What follows is a short story write-up of a one-off adventure DM'd by my younger brother for my birthday, inspired by the PC game Planescape: Torment. In this game, I took the role of the Nameless (a Revenant Fighter), my partner plays Kat (a human Cleric) and our friend Hope (Tiefling Wizard). The write  up is entirely in prose format, but all events occurred at the table. I hope you enjoy reading as much as I enjoyed playing and composing into a story. Thanks go to my brother for running the game, and the others for playing and putting up my idiosyncratic style. Without further ado, the story.

*Planescape:Torment*

I awoke on a trolley slab being pushed by some animate dead towards a furnace composed of planar portals opened to a churning ocean of fire. I had, and have, no recollection of how I came to be there. As I pulled my consciousness from the obliviate abyss over which it had hung, there came an arcane flash and a spill of chaotic energy as doorways to other worlds disgorged their passengers – or rather abductees – into this chamber.

The animate porters rose to ensorcelled fury at this intrusion, the collars on their necks, simple things marked only by the symbols of the keepers of this place the Dustmen, shifting from dull grey to vivid, angry crimson.
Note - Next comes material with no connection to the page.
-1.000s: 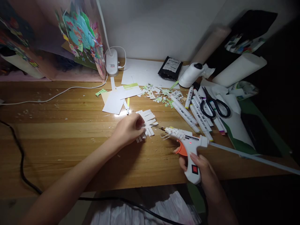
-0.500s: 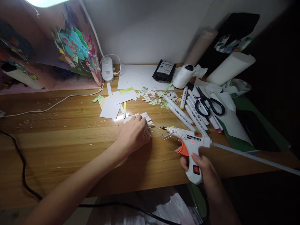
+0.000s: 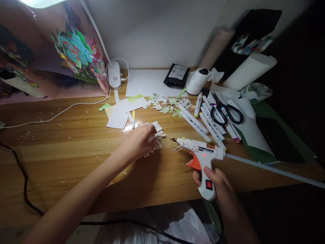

The two travellers, sensing danger all too familiarly present for them, lashed out. The first to act was the tiefling wizardess. Raised by goblins and raised to serve their grim god Bane on the endless battlefields of his contested dominion, Hope – perhaps so named out of dark irony by her adoptive family – was a master of fear, and of fire. Raising an orb chained to her wrist, she summoned up roiling sheets of flame to consume the mass of rotting hulks that swarmed her. Kat, a human worshipper of the Stone God Moradin, held her symbol aloft and invoked his aid, blasting the dead horde with holy radiance. We three were all adrift from our heritage, I would learn, born – or reborn, in my case – amidst strange faces unlike our own.

Such philosophical ramblings were beyond me at this point, however, as I was beset by fragmentary recollections. A chasm. A flaming sword. A man’s face twisted in fear. A smile full of sharpened teeth, the only thing visible in the dark. I have come to know these snatches as images from past lives, but freshly resurrected into a battlefield I had no way of knowing this. Instead, I thrashed about wildly with the axe that had been place upon my bier, blindly cleaving the head from my berserk porter. And when I saw that smile flash in my mind’s eye, I took up my shield with its symbol so old and cowered behind it, whimpering like a child. Was that smile death that waited for me beyond whatever power had recalled me to life? The fear of it gripped me.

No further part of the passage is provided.